Just have Copilot generate some list of projects you are working on based on your inbox. Works every time. Add in that you are leveraging AI to help. Leaders go gaga. Even if you are staring at your desktop background all day.
@as even if you get promoted the raises are now only 7-8% instead of the 10-15% like they were just a few years ago
@cj I’m surprised you are surprised that people don’t work exactly 40 hours esp when they aren’t paid appropriately. lol.
@b3 you do not have to agree to support offshore meeting times. I will never never do this no matter what.
@c4 I am surprised that they haven't let you go.
$X is the base for my salary— my actual salary for my GL and Role, not the one they have online that is just GL. My minimum is about 20% higher due to my role and dept.
I have been here too long and I am at 9% BELOW THE MINIMUM of $X.
I am clearly in the third quartile as I get 4’s and 5’s meaning I’m not new and I am fully competent and lead others.
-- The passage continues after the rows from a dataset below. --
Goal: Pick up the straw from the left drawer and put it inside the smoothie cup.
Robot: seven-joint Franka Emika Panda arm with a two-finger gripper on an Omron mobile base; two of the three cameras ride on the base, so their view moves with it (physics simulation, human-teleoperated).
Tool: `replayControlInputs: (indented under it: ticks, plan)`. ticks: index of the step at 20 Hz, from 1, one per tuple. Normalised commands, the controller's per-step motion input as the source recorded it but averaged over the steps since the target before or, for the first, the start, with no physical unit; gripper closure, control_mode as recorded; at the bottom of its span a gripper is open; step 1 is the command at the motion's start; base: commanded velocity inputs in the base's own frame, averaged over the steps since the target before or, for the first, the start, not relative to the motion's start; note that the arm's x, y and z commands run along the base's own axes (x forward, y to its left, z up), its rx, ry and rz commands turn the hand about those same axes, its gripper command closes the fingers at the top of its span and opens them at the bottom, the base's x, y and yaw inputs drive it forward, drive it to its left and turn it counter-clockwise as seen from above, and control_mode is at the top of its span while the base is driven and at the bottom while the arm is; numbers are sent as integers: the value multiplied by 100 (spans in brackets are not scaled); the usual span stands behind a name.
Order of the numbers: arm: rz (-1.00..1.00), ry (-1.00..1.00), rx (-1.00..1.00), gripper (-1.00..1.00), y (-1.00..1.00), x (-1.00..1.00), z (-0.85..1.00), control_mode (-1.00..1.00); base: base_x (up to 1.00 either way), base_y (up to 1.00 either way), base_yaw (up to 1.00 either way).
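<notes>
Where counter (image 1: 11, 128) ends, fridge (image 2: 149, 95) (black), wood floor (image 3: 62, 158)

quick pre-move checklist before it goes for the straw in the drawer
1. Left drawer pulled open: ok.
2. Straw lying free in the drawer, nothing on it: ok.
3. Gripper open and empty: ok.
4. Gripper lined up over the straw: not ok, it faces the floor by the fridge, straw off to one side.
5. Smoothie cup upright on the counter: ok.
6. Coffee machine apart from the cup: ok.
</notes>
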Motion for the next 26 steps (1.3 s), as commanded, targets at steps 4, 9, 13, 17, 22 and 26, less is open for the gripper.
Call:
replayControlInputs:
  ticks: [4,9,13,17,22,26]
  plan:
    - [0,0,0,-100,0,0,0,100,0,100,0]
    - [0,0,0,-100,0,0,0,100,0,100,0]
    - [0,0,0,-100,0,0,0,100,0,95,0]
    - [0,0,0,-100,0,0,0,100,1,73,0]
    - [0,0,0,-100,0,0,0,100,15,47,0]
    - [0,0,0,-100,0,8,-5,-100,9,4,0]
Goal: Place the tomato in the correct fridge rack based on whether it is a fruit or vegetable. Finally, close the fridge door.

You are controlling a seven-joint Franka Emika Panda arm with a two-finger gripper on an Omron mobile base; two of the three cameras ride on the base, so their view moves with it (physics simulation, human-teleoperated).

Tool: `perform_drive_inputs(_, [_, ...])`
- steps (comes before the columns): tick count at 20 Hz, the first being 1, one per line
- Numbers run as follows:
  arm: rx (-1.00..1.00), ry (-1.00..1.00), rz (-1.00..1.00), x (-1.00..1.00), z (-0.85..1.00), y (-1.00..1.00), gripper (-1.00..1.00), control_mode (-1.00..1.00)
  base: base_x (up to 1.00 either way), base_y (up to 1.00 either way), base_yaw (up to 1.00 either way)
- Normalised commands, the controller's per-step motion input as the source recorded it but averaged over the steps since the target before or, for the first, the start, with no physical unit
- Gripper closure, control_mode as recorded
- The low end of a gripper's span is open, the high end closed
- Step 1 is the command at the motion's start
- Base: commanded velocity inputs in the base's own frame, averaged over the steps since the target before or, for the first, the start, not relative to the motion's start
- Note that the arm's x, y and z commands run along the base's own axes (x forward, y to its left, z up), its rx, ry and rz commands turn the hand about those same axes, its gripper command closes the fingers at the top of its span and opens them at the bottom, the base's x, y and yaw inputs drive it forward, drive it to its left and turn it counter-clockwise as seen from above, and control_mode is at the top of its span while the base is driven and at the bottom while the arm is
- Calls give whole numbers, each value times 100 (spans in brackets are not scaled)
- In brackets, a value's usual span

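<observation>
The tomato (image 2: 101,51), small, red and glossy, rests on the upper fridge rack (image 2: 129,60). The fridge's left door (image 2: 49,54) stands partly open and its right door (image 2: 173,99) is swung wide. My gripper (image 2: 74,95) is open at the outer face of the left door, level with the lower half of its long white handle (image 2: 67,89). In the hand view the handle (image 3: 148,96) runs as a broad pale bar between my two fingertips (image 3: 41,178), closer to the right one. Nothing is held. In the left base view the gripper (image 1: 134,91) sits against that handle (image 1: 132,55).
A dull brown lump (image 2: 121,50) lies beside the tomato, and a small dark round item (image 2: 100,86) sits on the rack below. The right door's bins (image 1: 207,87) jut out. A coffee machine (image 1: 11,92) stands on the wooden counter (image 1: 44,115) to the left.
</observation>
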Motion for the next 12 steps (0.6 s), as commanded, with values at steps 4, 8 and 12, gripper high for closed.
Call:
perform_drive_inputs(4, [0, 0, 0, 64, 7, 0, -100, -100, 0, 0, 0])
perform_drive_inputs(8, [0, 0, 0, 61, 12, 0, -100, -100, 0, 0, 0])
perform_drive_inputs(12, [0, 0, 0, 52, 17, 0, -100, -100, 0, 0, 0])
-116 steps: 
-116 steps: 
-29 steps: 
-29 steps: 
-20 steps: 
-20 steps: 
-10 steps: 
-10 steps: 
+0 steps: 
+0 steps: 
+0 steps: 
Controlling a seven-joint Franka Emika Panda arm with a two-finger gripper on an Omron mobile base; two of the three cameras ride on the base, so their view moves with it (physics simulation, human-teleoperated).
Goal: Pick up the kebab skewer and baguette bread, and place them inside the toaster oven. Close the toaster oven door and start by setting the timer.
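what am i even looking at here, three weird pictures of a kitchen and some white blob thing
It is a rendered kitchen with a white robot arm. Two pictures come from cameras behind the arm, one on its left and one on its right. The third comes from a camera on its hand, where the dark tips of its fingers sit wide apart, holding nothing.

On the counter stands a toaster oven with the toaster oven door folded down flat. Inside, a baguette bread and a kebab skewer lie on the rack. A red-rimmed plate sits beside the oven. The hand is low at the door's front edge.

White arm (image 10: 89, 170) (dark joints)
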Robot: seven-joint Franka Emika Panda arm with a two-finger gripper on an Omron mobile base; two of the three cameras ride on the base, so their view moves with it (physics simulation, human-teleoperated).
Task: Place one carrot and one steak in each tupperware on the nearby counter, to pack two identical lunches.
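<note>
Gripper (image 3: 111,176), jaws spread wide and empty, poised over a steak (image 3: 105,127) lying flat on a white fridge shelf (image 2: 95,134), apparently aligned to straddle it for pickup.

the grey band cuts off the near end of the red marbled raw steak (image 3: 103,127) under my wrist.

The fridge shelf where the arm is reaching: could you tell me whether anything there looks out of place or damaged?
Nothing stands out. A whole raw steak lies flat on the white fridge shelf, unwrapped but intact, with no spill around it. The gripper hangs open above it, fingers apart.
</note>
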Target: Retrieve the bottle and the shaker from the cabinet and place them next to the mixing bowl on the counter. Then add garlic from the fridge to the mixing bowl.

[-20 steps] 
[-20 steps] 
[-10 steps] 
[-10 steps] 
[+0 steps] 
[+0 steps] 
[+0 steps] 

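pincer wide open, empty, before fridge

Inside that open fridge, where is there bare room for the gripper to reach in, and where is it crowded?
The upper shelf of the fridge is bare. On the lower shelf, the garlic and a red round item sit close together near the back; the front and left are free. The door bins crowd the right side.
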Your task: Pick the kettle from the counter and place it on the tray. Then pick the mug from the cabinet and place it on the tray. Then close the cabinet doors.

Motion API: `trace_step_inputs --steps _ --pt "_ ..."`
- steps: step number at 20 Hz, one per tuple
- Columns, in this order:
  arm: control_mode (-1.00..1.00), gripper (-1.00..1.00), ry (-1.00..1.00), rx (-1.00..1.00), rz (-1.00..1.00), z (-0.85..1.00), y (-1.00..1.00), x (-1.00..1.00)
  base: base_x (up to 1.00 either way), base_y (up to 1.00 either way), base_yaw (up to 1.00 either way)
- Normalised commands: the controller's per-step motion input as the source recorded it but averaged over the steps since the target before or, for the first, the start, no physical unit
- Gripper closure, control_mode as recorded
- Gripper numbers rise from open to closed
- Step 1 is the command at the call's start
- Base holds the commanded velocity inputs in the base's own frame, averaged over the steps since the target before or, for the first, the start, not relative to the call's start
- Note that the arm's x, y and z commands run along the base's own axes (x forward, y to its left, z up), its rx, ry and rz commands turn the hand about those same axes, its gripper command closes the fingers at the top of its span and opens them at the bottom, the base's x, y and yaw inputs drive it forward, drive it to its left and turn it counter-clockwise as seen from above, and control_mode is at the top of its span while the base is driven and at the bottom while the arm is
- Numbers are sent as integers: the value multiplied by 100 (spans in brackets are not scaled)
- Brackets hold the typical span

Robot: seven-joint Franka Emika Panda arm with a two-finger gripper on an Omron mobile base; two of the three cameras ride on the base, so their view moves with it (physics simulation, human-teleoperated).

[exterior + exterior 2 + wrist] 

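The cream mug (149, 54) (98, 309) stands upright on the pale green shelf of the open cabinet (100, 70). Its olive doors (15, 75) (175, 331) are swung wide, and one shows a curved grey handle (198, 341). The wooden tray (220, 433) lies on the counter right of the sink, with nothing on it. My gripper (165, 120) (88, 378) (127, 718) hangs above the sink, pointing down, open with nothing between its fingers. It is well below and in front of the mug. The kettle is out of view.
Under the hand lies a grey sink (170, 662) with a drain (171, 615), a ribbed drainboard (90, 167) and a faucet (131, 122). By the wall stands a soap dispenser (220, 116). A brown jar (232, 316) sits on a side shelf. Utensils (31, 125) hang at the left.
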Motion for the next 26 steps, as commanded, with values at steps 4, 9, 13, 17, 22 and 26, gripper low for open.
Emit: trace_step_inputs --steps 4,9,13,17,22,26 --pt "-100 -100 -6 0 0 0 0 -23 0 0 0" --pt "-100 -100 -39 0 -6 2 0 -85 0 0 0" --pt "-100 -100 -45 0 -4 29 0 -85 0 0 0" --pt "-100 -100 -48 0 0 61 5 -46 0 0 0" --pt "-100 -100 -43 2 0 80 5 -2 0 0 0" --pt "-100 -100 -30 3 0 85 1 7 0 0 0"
I ran the math and I am getting paid about 75% of what I should be based on my actual role and ratings.
I told my manager “that’s fine, but I’m only working 75% of my expected hours” — 30 hours a week (6 hours a day). I’m on from 7-1 then I’m done. Been doing this for about 10 months.
There's definitely been an uptick in workload and trying to prove your value with early offshore meetings and late onshore meetings. It's all meaningless since they're just trying squeeze every bit of institutional knowledge and value out of you before they can your a-s with a smile
Who is expecting you to work day and night? No offense, but I don’t know one manager or director at our company who has said that they expect you to work day and night.
They want people to work as if you’re getting paid $250k a year. There is no incentive to work hard here. You won’t get that promotion and you won’t get that raise so why bother?
It is not normal and I have boundaries, some people will send you a message around 8pm on teams wanting something. It is insane.
You are so right. And sometimes it feels like it's "low value," ie what is it advancing?